In the whole process of the smelter, reduce the water content of harmful elements such as P and S as much as possible, and reduce the water content of vapor and impurities such as N, H, and O. According to the selection of low-phosphorus steel and intermediate aluminum alloy, it can have very good practical effects.

3. Thermal insulation

According to the moderate increase of the heat insulation time of the casting in the sand mold, the main operation is to control the unpacking temperature to be less than 70 ℃ to ensure that the casting is fully liquid and solid in the sand mold to prevent stress caused by external forces.

4. Falling sand

In the whole process of removing sand from castings, it is forbidden to pour sand molds and castings during boxing. It is forbidden to use impact methods such as box crashing to drop sand to prevent cracks caused by interaction of external force and thermal stress of castings .

5. Laser cutting riser

According to the standard of castings, select the appropriate hot cutting and pouring riser processing technology to ensure that the start and stop temperature of hot cutting is not less than 300℃. In actual operation, the oxygen cutting gun and the oxygen blowing tube are cut by vibration laser. After oxygen cutting the key parts, immediately cover the compartment with asbestos cloth or enter the furnace for quenching and tempering. For castings such as the upper crown and axial fan leaves, which have complicated structures and unique processing techniques, secondary thermal cutting is selected.

6. Heating

When solving the shortcomings of aluminum alloy die castings, we must persist in heating standards.

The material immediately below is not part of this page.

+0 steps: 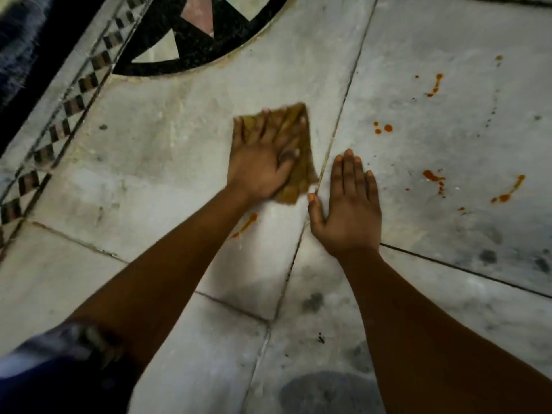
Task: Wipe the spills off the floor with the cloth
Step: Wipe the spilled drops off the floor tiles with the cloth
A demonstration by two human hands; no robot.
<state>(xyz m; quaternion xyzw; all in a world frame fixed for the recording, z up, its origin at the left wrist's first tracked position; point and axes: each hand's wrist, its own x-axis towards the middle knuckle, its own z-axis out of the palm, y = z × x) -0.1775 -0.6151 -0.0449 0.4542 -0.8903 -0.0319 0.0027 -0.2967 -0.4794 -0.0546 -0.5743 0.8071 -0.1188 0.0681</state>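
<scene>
The left hand (263, 162) presses flat, fingers spread, on the cloth (301, 171) on the floor (179, 121); the right hand (349, 204) rests flat just beside it. Most remains: orange spills (433, 176) dot the right, one streak (248, 224) near the left wrist.

A: Any text, labels, numbers?
B: None readable. The floor (167, 162) has patterned inlay only, no lettering.
A: The cloth (298, 174)?
B: Plain, blurred, no tag or print legible.
</scene>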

When the blowing and welding process is solved, the steel parts must be heated to above 108°C for actual operation. If a large crack defect is found, the in-situ stress quenching must be carried out first, and then the solution will be carried out.

7. Improve quenching

Lift the heavy and extra-large aluminum alloy die castings once and finally remove the geostress quenching process, strictly control the heat insulation time and published temperature. Its purpose is to reduce the new stress caused by the machining process, to more completely remove the thermal stress of the casting, and to avoid cracks.